Technically, I am not truckless. There are four and a half in the yard-due to its size, the Suburban counts as one and a half-but currently, none are operational.
I related to you some time back about the untimely loss of Little Red. She still runs, but has a distressing tendency to drift from side to side and lose pieces of sheet metal going down the road. Her frame resembles a pair of snakes that don't get along.
You also can't open the hood, unless Red decides the hood should be opened. This generally happens at speeds in excess of forty miles an hour.
The Suburban is still lacking a transmission that allows it to go forward. I could drive that truck to the Arctic Circle and back backwards (maybe) but forward, forget it. It does make an admirable storage building, though.
I am not even sure who owns the old Ford truck by the edge of the field. It was there when we moved in, and in two years has only been moved when I hooked up the towchain and dragged it out of the way.
Then there's Old Blue.
Old Blue was an impulse buy when we needed a truck. Old Blue is a long bed step-side 1961 Chevrolet Apache 10. She has a wooden bed that has seen better days. The motor only has around 10,000 miles on it, since the original engine was only good enough for a trip from the dealer to home to the mechanic.
Old Blue has been idle a while, since developing some nasty corrosion in the gas tank, courtesy of a number of years with no gas cap.
I needed a new truck at the same time the carburetor caught the gas tank's corrosion problem. Changing a fuel filter every 25 miles is not my idea of fun, so Blue went into semi-retirement.
Removing and cleaning the gas tank (the labor-intensive, if somewhat standard remedy for the problem) will be a Herculean task, since some idiotic previous owner welded the thing in place.
Hence, we bought Little Red. As such, Old Blue has been sitting patiently in the side yard for more than a year now.
But not for long.
I have some new tools, and I am not afraid to use them.
I also have a mechanically-inclined father-in-law who likes to work on old trucks.

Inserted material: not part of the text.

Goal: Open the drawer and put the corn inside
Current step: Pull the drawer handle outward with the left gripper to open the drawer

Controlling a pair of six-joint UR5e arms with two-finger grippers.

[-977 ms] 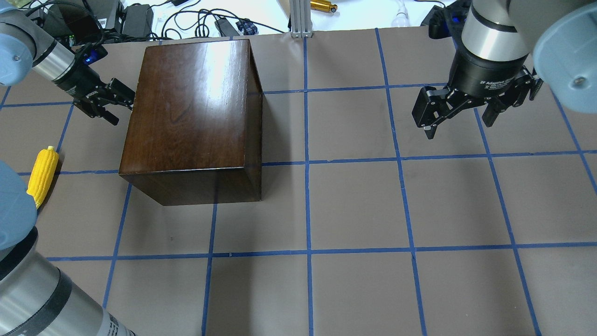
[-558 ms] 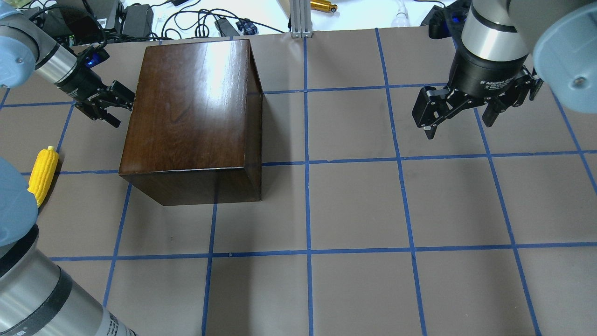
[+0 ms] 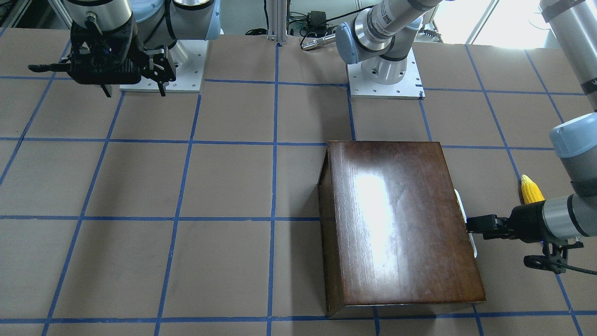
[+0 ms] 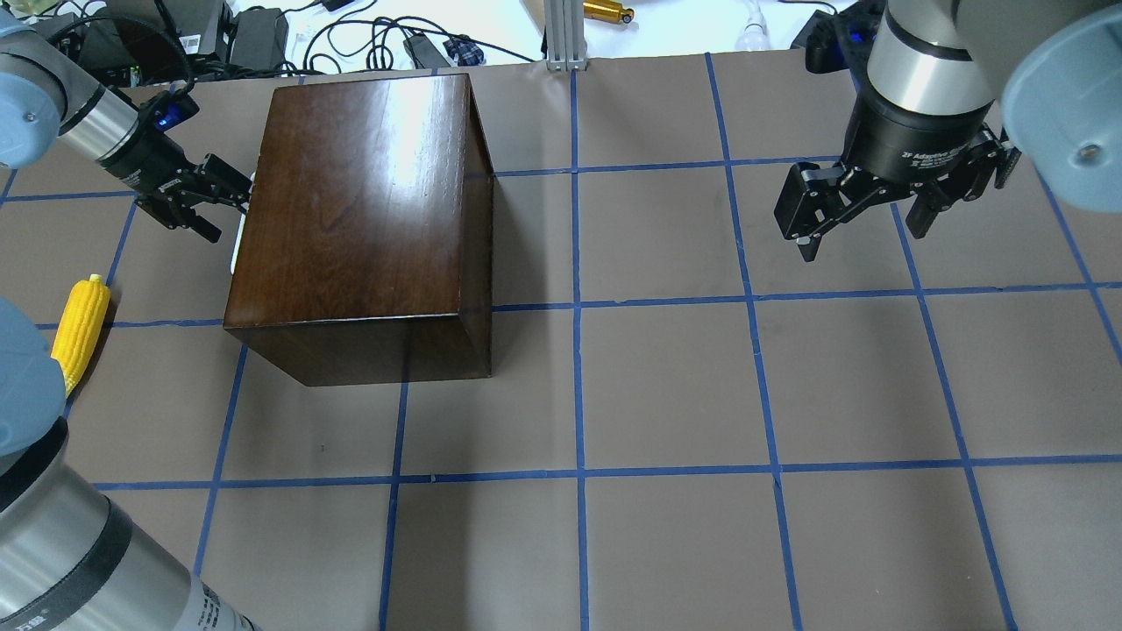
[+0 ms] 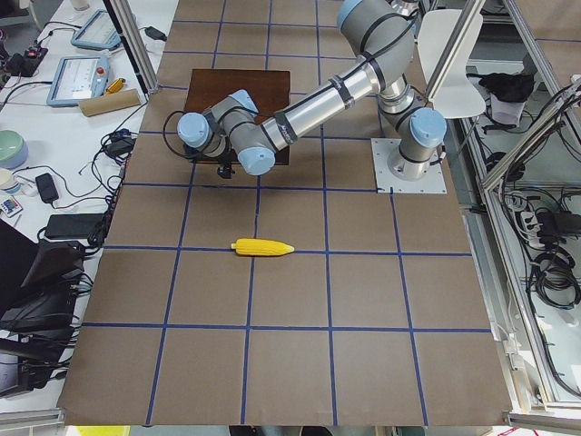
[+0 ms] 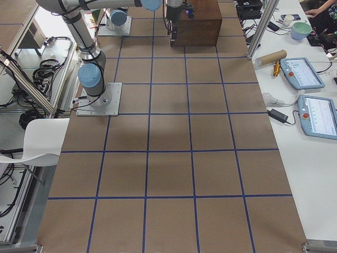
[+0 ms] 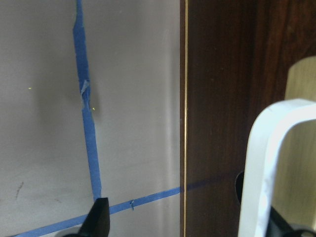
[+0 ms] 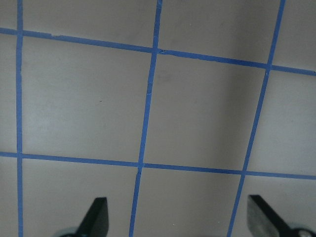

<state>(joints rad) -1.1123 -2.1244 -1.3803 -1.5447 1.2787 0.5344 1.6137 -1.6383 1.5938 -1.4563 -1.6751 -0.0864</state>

I need a truck that runs and doesn't shed sheet metal. It needs to travel both forward and backward on demand.
So sometime in the coming weeks will come the resurrection of Old Blue.

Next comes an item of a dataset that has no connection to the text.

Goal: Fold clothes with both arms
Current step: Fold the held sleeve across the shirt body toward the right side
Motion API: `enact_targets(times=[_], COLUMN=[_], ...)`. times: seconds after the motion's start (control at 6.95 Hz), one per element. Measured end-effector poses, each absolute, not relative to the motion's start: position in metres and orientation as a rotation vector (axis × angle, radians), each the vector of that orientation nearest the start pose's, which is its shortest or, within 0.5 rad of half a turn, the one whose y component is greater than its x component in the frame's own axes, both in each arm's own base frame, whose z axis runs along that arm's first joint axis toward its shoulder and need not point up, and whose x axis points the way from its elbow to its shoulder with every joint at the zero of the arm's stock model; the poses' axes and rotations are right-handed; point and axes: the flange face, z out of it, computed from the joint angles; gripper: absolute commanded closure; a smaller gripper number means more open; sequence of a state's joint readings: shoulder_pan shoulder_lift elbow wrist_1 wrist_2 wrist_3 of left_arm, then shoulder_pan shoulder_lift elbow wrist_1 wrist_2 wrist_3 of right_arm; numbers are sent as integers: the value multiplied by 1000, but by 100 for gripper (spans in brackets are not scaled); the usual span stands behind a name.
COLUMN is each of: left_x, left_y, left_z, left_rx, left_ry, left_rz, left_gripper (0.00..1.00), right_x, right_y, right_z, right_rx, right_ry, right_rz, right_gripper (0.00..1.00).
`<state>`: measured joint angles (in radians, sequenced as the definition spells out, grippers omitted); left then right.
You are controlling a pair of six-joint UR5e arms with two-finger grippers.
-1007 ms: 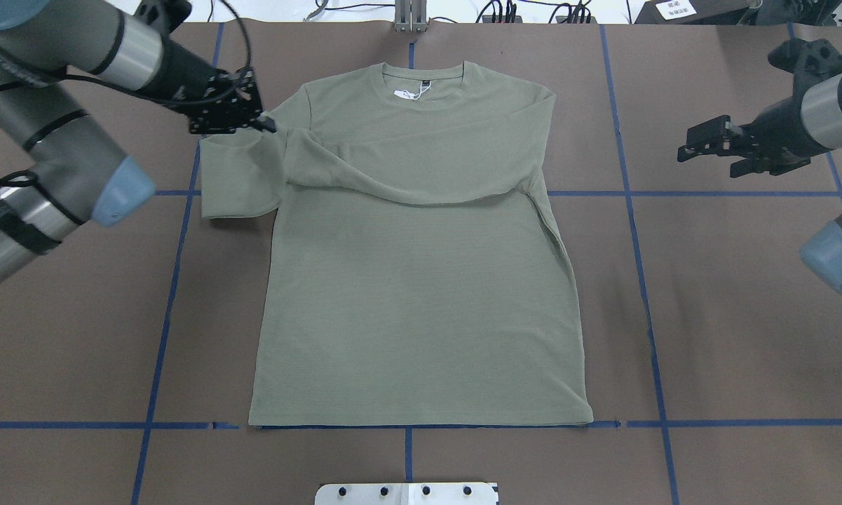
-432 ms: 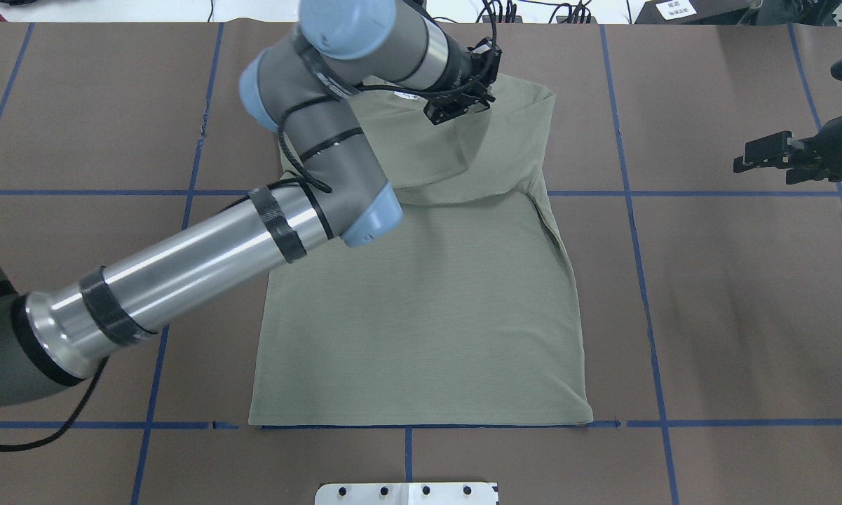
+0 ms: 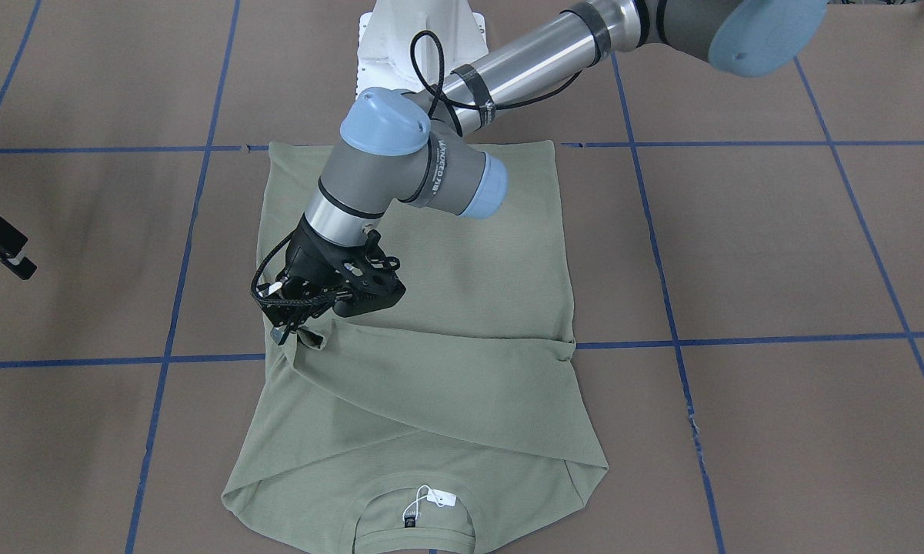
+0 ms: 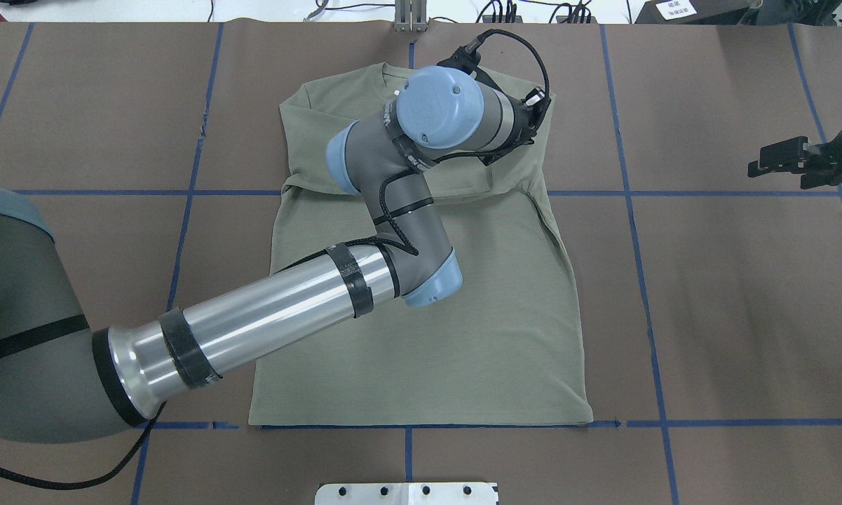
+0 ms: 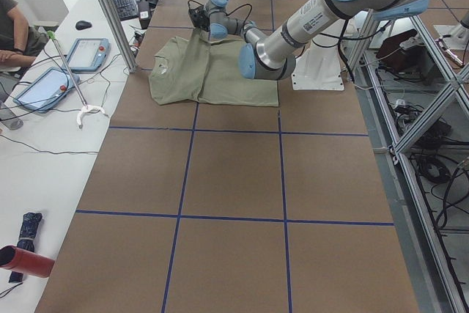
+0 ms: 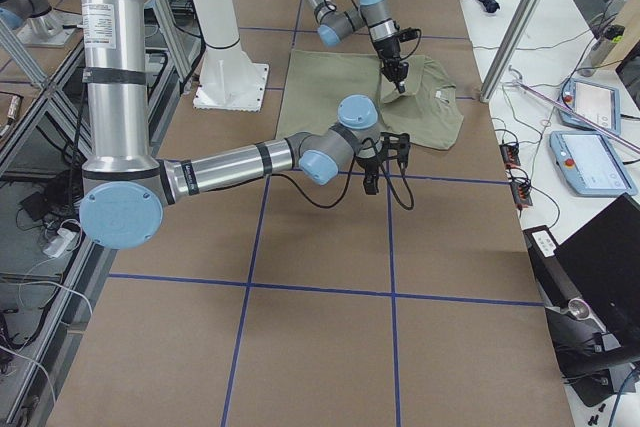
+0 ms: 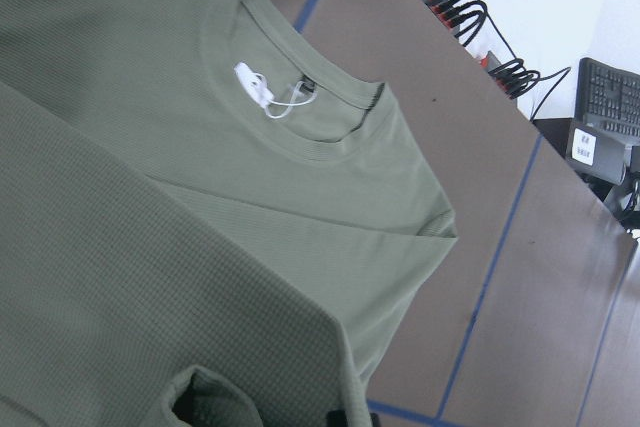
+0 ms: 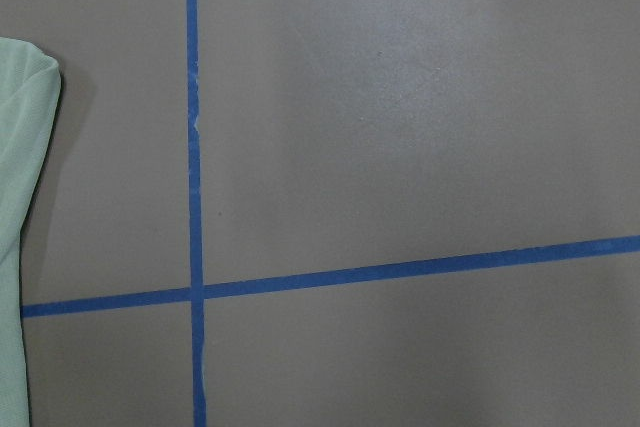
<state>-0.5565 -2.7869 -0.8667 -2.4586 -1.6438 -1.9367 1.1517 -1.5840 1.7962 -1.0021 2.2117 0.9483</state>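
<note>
Brown, blue-taped tabletop [image 4: 708, 315] holds the shirt [image 4: 428, 351] flat mid-frame, its sleeve [image 3: 431, 377] lying crosswise toward the overhead view's right, where the left gripper [image 3: 292, 332] looks clamped on the cuff [image 7: 195, 392]; the right gripper [image 4: 778, 156], finger state unreadable, hangs farther right.

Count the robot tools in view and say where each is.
2. The left tool is down at the side edge of the green shirt. The right tool hovers over the brown table, clear of the shirt. None seems hidden.
</note>
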Motion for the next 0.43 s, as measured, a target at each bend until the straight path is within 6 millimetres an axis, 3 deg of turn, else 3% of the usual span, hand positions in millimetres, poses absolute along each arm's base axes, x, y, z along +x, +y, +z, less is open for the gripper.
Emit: enact_targets(times=[0.43], left_x=[693], left_y=[-553], left_z=[27], left_rx=[114], left_ry=[1441], left_rz=[-743], left_gripper=[100], right_x=[-135], right_y=[-487], right_z=[497], right_rx=[210], right_ry=[-955], right_rz=[234], right_gripper=[0])
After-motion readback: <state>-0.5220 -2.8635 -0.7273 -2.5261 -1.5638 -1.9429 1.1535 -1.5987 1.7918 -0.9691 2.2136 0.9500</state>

Spring is a time for rebirth, for renewal, and reconstruction of old vehicles. I think it is a Southern Male thing; we have just completed two and a half months of not being able to hunt anything worth chasing.
Football is finished, baseball is just getting started, and if your team didn't make it to the NCAAs, then why watch basketball?

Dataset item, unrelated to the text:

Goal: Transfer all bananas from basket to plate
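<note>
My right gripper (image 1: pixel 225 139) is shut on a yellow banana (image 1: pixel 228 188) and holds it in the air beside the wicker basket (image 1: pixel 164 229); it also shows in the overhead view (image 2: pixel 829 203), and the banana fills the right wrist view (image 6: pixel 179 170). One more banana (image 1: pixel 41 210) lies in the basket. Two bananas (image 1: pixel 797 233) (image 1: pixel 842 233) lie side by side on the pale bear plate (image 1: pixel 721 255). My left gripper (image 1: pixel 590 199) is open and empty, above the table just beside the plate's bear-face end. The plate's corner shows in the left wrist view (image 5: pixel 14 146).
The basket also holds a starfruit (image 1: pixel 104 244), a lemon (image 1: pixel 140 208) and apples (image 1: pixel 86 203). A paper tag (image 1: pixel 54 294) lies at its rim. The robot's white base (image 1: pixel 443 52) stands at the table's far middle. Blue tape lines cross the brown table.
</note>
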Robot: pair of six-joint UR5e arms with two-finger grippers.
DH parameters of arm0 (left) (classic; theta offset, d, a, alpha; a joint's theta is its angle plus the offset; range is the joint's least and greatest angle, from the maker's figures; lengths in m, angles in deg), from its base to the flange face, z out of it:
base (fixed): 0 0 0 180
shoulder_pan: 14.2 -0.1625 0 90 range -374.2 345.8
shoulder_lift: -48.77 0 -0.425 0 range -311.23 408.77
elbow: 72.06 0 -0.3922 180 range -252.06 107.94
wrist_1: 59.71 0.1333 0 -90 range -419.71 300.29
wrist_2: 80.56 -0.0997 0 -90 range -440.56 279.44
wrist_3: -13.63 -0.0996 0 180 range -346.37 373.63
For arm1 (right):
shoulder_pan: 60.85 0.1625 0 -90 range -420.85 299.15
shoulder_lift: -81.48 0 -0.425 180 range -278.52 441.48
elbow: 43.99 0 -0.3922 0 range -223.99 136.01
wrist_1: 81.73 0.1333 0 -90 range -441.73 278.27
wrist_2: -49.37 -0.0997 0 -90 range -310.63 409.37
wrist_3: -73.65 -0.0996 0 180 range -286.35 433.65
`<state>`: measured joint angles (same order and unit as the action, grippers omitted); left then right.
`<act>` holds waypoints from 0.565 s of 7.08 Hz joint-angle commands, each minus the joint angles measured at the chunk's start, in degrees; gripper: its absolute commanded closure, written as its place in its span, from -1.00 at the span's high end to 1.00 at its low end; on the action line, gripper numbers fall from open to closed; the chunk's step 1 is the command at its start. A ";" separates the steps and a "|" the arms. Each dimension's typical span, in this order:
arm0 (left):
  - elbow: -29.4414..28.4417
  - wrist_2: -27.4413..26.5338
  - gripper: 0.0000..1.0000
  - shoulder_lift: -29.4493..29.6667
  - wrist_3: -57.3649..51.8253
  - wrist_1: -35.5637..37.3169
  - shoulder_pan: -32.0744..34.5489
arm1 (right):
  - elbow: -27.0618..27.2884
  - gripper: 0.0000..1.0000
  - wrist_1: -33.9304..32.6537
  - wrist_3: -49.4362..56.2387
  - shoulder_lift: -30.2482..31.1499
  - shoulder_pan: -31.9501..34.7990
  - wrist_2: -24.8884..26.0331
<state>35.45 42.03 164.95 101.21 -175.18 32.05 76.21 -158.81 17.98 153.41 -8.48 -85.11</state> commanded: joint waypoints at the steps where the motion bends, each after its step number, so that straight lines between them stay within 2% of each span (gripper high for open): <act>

There are some misguided souls who see spring as a time for golf. I pray for their deliverance.
Spring is a time for fishing, and for old vehicles.
Nearly everyone I know has had a project vehicle at some point in time: a beloved old car, a hot rod restored to recapture one's youth, or a reliable old truck.
Old trucks-even ones that aren't old enough to be interesting-can be easier on a marriage than many old-car projects.
You can justify an old truck better than a bright red 1968 Mercury Cougar with a 390 engine, 427 heads, Cragar rims and wide tires.
As anyone knows who has ever owned one, you can carry stuff in a truck-furniture, potting soil, lumber, small children, or livestock.
Shoot, if it's a good weekend, and you can't say no to your untrucked friends, you can carry all those things, plus a llama before Sunday dinner.
I'm serious-a llama. But that is a column for another time. Specifically, for Mother's Day.
Another thing about old trucks is that you can use all kinds of theories involving geometry, physics, and mechanics to convince your wife or girlfriend that an old truck is essential to support the new truck.
Of course, if you're lucky like me, your wife doesn't care how many trucks you have, as long as at least fifty percent of the fleet runs.
Note the percentage-she is only unhappy if half of them don't run. Not all of them, but half of them. Have I got a great wife or what?
Heaving up the hood on that truck, listening to the metallic pop of the latch and the screech of the hinges, my hair gets shorter and darker, my joints less achy, and my brow less furrowed.
Old Blue is a first cousin of my first truck-down to the rotten wooden bed, hole in the driver's seat, ambivalent speedometer, and patches of leprosy.
Old trucks are full of stories; old cars can be raconteurs as well, but not to the same level.
The sheer nature of a truck-going places other vehicles wouldn't dare, to carry things long forgotten, for reasons no one understands, that make less sense-makes even the most sissified new truck with a pastel paint job at least a candidate for adventure.
The average decade or two old truck is a repository for stories that inevitably start with "One time we were down this dirt road" or "We were going fishing and..." or even "One Saturday, I was on my way to the dump when..."
Don't get me wrong-I love my cars. I try to view their malfunctions as a move by a smart chess player, rather than an evil, internal-combusting demon.
But a truck-especially an old truck-isn't just transportation. It's a cargo hauler, an off-road vehicle, and even a way to haul a llama.
To go to work, to the store, to church, or to school, you need a car.
You can do the same things with a truck-but if you play your cards right, there will be an adventure involved somewhere.